As the spaces learners occupy become more diverse and unbounded, they are interpolated by the multiple ideologies that govern them. These ideologies can collude or compete with each other, positioning learners in more complex ways, as their knowledge, languages, and relations can be valued in one space, while devalued in another. It is because of this fluidity, this constant state of flux, that the new model of investment anchors itself to the constructs of identity, capital and ideology. It recognizes that as language learning extends to new digital frontiers, learners perform multiple identities, while drawing on the capital they possess. No longer confined by the physical boundaries of home, classroom, community or country, learners can traverse spaces where they can be privileged or marginalized in new, often taken for granted ways. In the online world, they are disembodied, no longer tied to the identity markers of race and gender, affording them new agentive possibilities. Those who do not feel particularly welcome in particular contexts can choose to retreat into virtual spaces. They can choose not only to invest but also to disinvest as they discover which spaces recognize them as legitimate members, and which do not.

Through IMing, text messaging and online commenting, learners have begun to speak through writing, and thus, literacy has become even more critical in asserting their right to speak.
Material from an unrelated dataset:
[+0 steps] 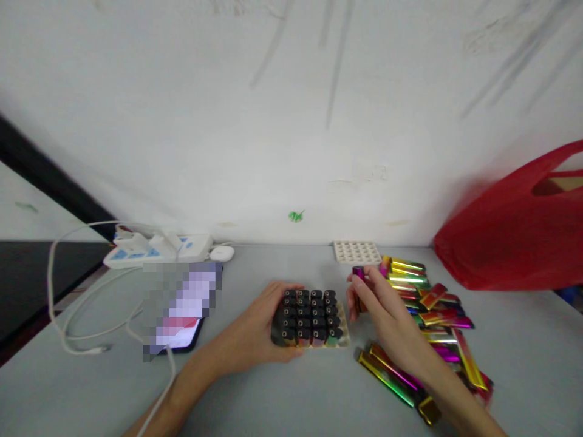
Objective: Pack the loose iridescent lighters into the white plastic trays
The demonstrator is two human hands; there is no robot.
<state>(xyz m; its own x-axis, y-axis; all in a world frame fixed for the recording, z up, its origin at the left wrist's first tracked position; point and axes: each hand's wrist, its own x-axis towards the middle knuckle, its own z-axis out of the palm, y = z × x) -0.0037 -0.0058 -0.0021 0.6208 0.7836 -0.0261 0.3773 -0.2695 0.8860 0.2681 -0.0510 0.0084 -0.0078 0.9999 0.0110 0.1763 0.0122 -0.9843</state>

They need to know how to “play the game” by shifting registers, styles and modalities, so that they can perform different identities, and to enter and participate in spaces that they may have otherwise been barred from. The paradox of technology, however, is that while it connects people to diverse others, it can usher us into private spaces that both isolate and insulate us.  While it provides us greater freedom to choose our communities and affiliations, it fragments societies further and shapes new forms of inequality. While it constructs new arenas for us to express ourselves in creative ways, it can also lead us away from the spaces that enable real change.


Bonny Norton. Faces of English.jpeg
Bonny  Norton presents her model of investment during her keynote address in the Faces of English Conference in Hong Kong (June 2015) 

Responding to these paradoxes, the new model of investment seeks to lay bare the mechanisms of power that have become increasingly invisible because of the mobility and complexity of the new world order.  It challenges us to examine not only the inequalities of specific communicative events, but also the macrostructures and patterns of control that have sedimented these events into regulated practice.  It encourages us to think about how we recognize and value the histories, knowledges and cultures of refugee and immigrant learners as they find their place in new cities so that they can remain invested in their own imagined futures.

The model also invites us to raise questions about the assumptions we may have of this brave new digital world: How is our knowledge being shaped through the hidden ideologies of search engines and MOOCs? How does online communication privilege certain languages over others and maintain hegemonic relations? As technology becomes a more integral component of classrooms and teachers expect learners to possess certain digital literacies, who is privileged and who is left out? Are the digital projects we assign students providing them the literacies that really matter? These are only some of the questions that we hope the new model of investment can provoke us to think about, as we empower learners of diverse backgrounds to assert their identities, to find their voice and to claim their right to speak.